I agree with much of what you said. I'm not sure the trade deficit will be impacted as much as I wish it would though. $450 to $500 billion in trade deficits is complete loonacy as far as I am concerned.
To: Hal1950
the euro was made to knock down the dollar. Why else would people be dumping dollars?
To: Hal1950
its all coming apart
To: Paraclete
That's what I'm sayin'. Not much room left.
To: sf4dubya
This is just another battle in the global trade war between Europe and the US. Do you think the European countries will try to defend the Euro at some point if the dollar continues to be weak?
25
posted on
05/19/2003 4:22:01 PM PDT
by
John123
To: Destro
"So if the dollar deflates, what does that mean to the purchasing power of the dollar? difference with inflation is?"
It means get out of personal debt immediately. Deflation is devasting to debtors.
26
posted on
05/19/2003 4:23:05 PM PDT
by
Beck_isright
(When Senator Byrd landed on an aircraft carrier, the blacks were forced below shoveling coal...)
To: Hal1950
Question for you smart guys: Isn't the rise of the Euro against the dollar more or less a result of record low interest rates in this country?
Money market accounts are now paying .95% versus 4-5% historically. Assuming that Euro based interest rates on the equivalent deposits are higher then it just makes sense that people would trade dollars for Euros and put the Euros in a bank or equivalent money market account at the higher rate. That would put selling pressure on the dollar and it would fall. That is what has been happening.
Tell me it's more complicated than this.
To: Timesink
Do you think Treasury Secretary John Snow's comments on the weak dollar was deliberate? So far, I have been pretty impressed with our current administration's ability to think things through. Such as 9/11, the 2 conflicts and other geopolitical events. I don't know enough about Snow and if he is just a "loose" cannon...
28
posted on
05/19/2003 4:32:25 PM PDT
by
John123
To: BlueNgold
Yes.
BTW Dollar/Yen has been as low as 98 within the last decade and no one but the currency traders even noticed. Overseas markets hate weak dollars because it works against them. Paul Volker started the non-support of the dollar and it continues with Alan Greenspan.
The truth of the matter is that the exchange rate gets set by the market, if the US tried to prop it up, it would waste a lot of money and the dollar would end up where it is now anyway. Until interest rates go up, or foreigners lower theirs to a reasonable level the dollar will stay where it is.
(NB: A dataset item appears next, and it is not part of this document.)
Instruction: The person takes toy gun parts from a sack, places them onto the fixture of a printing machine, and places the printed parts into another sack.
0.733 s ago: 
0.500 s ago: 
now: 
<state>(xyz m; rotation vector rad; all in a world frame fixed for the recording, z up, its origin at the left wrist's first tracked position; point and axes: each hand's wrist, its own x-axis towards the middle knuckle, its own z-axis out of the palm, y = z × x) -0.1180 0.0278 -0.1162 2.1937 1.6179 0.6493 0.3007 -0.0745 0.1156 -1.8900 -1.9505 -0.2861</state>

The true indicators of the strenght/weakness od the USD are cross currency rates without the dollar involved. EUR/JPY GBP/JPY HKD/GPB etc. look at them historically and you will get a good idea of the true value of the dollar. Also you can look at the yield curves for USD/EUR for Tom/Next through 1yr in the swap market. That will tell you the projection of interest rate differentials with exchange rates playing a factor in the price. You can also try to price leaps, but they are much more speculative.
29
posted on
05/19/2003 4:44:52 PM PDT
by
Woodman
To: InterceptPoint
Tell me it's more complicated than this. Good comments. United States' deficit is only 1.5% of its GDP while most (if not all) European countries percentage is higher. If we pursue the weak dollar policy, I think it will wreck havoc with the more liberal EU countries because they will have extreme difficulties generating enough tax revenues from the private industries to finance expensive social programs. These EU also have to meet financial criterias from Euro bankers which may be impossible. Let me know if I am wrong. :)
30
posted on
05/19/2003 4:44:59 PM PDT
by
John123
To: Paraclete
actually, that is what Japan needs to do: tax savings, because their citizens don't consume. US citizens dont have that problem. Business investment is the problem here, businesses are not taking advantage of low rates to expand here, they are all figuring out how to pay more $$$s to their executive suites, while sending US jobs to India and China.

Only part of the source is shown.